One of the first three women to graduate the United States Army Ranger School, Jaster was the first female United States Army Reserve officer to earn the Ranger Tab. She completed the training, which as many as 60 percent of students fail within the first four days, after repeatedly "recycling" through, or retrying, several phases of the multi-locational course. There were 400 participants, 19 of whom were women, who initially began the training. Jaster endured the training, which takes a minimum of 61 days and includes up to 20 hours of training per day alongside a strict diet, for a grueling six months. She graduated at age 37, while the average trainee age is 23. Major Kristen Griest and Major Shaye Lynne Haver are the two other women aside from Jaster who have earned the Ranger tab. They recycled together for the first round, but went on while she had to recycle for the second round. Jaster joined 87 other students in receiving the tab in a ceremony at Fort Benning.

== Honors ==

In 2018, Jaster, along with Kristen Griest and Shaye Haver were inducted into the US Army Women's Foundation Hall of Fame.
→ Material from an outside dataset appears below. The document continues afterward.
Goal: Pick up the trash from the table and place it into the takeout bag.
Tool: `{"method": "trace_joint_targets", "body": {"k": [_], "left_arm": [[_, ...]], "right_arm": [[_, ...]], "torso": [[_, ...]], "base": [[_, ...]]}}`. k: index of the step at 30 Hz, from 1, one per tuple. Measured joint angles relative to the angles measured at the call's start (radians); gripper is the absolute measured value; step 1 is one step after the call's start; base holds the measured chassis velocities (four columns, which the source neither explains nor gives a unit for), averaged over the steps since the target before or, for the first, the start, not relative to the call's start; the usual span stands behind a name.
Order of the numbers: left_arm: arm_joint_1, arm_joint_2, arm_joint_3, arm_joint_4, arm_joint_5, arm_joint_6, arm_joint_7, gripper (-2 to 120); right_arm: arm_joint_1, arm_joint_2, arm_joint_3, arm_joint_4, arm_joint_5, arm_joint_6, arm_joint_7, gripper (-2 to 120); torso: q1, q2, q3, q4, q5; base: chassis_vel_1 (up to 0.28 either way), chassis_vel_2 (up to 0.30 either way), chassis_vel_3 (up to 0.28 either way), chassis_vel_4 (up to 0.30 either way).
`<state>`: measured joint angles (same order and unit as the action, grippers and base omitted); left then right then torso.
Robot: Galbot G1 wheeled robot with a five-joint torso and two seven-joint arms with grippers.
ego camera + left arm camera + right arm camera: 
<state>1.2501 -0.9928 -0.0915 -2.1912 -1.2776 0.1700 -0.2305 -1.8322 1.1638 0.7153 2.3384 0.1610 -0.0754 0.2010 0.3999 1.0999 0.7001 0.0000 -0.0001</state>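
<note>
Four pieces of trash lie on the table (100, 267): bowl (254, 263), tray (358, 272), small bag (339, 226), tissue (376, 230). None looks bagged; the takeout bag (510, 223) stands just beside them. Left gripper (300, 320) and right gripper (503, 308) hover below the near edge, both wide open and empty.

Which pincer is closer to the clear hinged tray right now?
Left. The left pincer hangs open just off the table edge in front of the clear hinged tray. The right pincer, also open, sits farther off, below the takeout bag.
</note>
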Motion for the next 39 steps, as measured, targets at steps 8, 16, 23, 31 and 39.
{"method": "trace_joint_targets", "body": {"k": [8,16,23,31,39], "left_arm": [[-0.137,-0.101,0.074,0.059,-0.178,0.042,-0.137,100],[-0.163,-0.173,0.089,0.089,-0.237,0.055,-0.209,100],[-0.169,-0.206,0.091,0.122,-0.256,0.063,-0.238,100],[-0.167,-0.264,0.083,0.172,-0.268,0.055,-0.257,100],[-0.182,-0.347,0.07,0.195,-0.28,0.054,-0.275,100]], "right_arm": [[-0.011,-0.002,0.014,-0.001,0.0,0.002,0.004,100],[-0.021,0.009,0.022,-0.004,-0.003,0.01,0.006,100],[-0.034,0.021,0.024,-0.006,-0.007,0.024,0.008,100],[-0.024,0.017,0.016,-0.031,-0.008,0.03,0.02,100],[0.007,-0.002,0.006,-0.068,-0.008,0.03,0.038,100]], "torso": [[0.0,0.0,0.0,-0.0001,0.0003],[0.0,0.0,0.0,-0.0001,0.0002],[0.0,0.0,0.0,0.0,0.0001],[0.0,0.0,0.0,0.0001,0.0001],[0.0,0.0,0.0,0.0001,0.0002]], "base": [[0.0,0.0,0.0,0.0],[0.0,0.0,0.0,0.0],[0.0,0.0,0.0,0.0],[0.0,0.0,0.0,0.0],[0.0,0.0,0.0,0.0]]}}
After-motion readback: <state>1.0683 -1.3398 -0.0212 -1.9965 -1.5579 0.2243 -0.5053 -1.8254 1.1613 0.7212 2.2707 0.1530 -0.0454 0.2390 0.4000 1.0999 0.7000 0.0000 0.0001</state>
== Awards and decorations ==

Personal decorations
|  | Bronze Star Medal with one Oak Leaf Cluster |
|  | Meritorious Service Medal |
| Bronze oak leaf cluster Width-44 myrtle green ribbon with width-3 white stripes at the edges and five width-1 stripes down the center; the central white stripes are width-2 apart | Army Commendation Medal with two Oak Leaf Clusters |
|  | Army Achievement Medal |
|  | Army Reserve Component Achievement Medal |
|  | National Defense Service Medal |
|  | Afghanistan Campaign Medal |
|  | Iraq Campaign Medal with one Oak Leaf Cluster |
|  | Global War on Terrorism Expeditionary Medal |
|  | Korea Defense Service Medal |
|  | Military Outstanding Volunteer Service Medal |
|  | Army Service Ribbon |

Other accoutrements
|  | Combat Action Badge |
|  | Parachutist Badge |
|  | Air Assault Badge |
|  | Ranger Tab |
|  | 101st Airborne Division Combat Service Identification Badge |
|  | 92nd Engineer Battalion Distinctive unit insignia |
|  | 2 Overseas Service Bars |
|  | Steel De Fleury Medal |

== Personal life ==
After moving from Fort Stewart to Fort Leonard Wood, Jaster met her husband, Marine Lt. Col. Allan Jaster, veteran of both Iraq and Afghanistan, and officer in the Marine Corps Reserve. They have two children together, Zachary and Victoria, and live in Texas. Jaster credits the support of her family as being the reason why she was able to complete her training at Ranger School.

In her spare time, Jaster primarily reads, works out, spends time with the family, and trains in Brazilian jiu-jitsu.